-- Aim of the exercise --
Task for the records below: copy exactly from the first line on, stopping once the line with "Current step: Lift" is copied, and leave out the pictures.

══ Entries provided

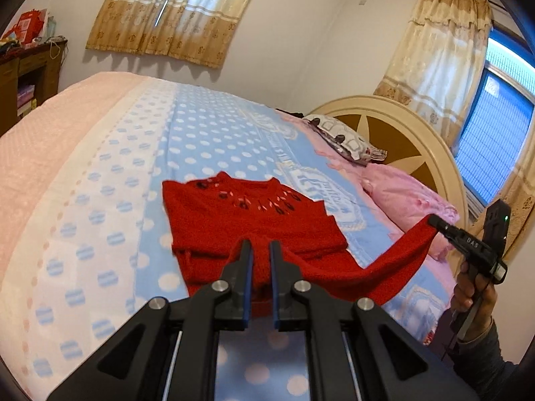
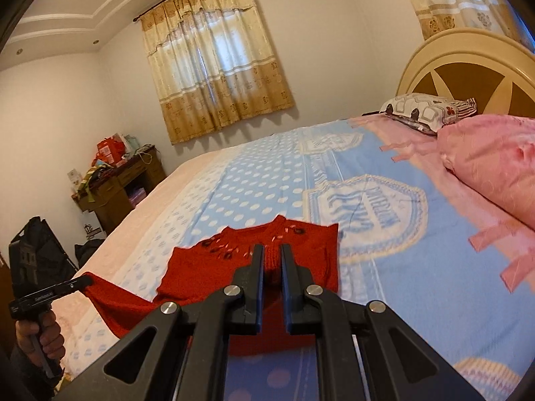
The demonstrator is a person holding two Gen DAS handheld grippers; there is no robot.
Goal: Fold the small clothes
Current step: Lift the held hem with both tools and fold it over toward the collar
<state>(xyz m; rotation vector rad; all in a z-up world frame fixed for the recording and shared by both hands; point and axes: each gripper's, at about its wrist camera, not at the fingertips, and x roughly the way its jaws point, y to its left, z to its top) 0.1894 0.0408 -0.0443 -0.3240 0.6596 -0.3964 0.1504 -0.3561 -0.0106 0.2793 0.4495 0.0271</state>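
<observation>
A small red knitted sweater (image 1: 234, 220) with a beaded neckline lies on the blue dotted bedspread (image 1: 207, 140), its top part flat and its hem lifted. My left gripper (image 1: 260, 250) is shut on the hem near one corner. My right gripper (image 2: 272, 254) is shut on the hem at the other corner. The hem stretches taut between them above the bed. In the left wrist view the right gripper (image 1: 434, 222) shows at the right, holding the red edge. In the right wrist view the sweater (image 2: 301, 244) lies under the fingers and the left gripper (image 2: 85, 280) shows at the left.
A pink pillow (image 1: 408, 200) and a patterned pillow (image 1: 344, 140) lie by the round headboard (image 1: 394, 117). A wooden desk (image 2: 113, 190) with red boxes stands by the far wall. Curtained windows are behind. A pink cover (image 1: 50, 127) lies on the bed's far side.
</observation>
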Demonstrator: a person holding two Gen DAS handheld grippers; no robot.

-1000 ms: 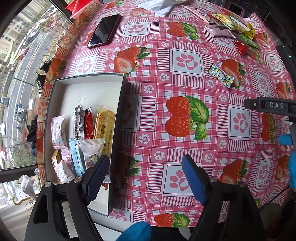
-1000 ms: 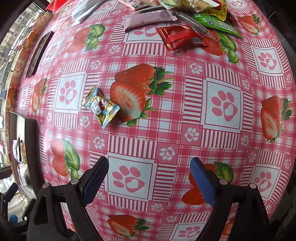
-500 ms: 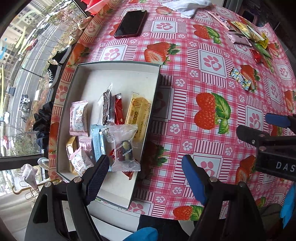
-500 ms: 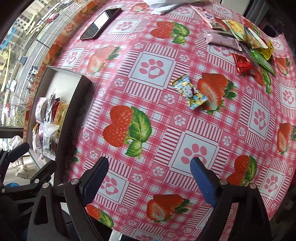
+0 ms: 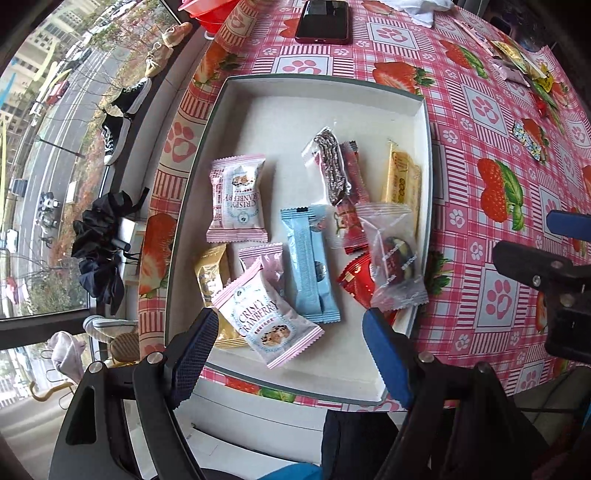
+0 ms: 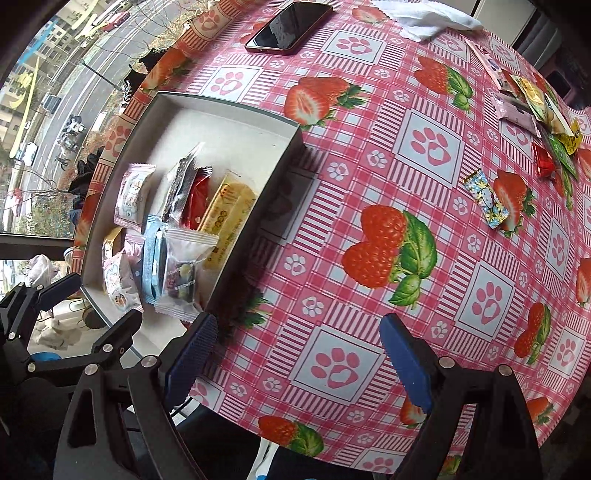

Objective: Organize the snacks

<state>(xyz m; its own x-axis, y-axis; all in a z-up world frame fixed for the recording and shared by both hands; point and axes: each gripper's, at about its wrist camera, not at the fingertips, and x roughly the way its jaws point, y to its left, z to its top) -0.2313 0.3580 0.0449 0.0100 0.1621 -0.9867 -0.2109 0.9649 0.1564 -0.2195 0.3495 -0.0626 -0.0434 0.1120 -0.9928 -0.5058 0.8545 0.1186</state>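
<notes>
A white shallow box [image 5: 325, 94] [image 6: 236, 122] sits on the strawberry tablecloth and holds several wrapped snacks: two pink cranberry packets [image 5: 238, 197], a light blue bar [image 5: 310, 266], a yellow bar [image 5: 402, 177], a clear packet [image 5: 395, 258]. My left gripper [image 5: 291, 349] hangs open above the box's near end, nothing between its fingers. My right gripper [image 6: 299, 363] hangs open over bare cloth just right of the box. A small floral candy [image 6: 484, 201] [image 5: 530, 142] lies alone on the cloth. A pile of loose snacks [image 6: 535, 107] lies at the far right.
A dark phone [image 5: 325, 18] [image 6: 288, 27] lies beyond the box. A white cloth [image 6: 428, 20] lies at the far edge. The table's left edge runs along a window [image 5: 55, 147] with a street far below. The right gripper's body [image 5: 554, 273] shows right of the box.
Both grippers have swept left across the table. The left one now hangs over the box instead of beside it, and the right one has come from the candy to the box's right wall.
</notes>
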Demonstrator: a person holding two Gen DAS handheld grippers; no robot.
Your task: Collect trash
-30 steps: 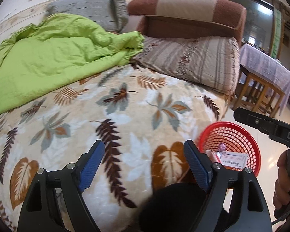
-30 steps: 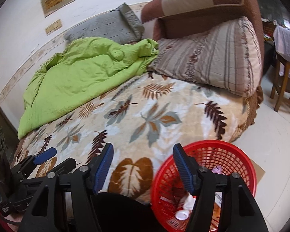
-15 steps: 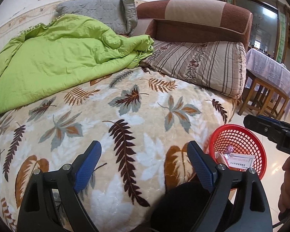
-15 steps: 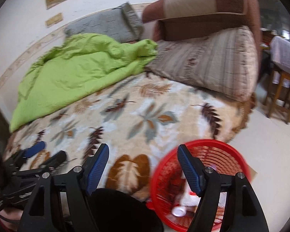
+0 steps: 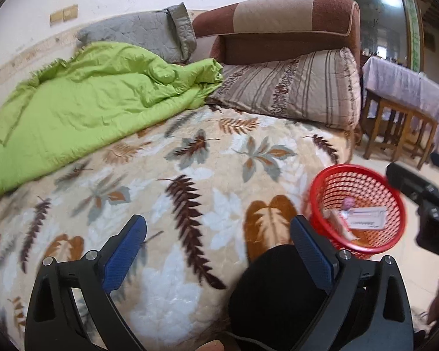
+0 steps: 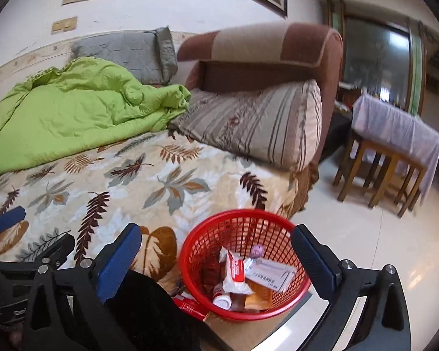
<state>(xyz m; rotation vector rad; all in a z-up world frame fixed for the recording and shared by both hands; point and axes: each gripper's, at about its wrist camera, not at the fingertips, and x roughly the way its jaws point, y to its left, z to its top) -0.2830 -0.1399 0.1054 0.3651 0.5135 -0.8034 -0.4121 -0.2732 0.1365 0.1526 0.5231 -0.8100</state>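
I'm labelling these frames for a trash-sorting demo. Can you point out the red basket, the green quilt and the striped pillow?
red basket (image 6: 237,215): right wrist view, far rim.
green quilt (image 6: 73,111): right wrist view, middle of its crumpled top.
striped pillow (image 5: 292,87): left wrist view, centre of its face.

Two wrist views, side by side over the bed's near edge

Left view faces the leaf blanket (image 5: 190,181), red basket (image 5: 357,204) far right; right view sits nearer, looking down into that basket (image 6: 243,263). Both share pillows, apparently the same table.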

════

-- Result for this task --
The demonstrator is a person holding two Gen DAS handheld grippers; there is no robot.
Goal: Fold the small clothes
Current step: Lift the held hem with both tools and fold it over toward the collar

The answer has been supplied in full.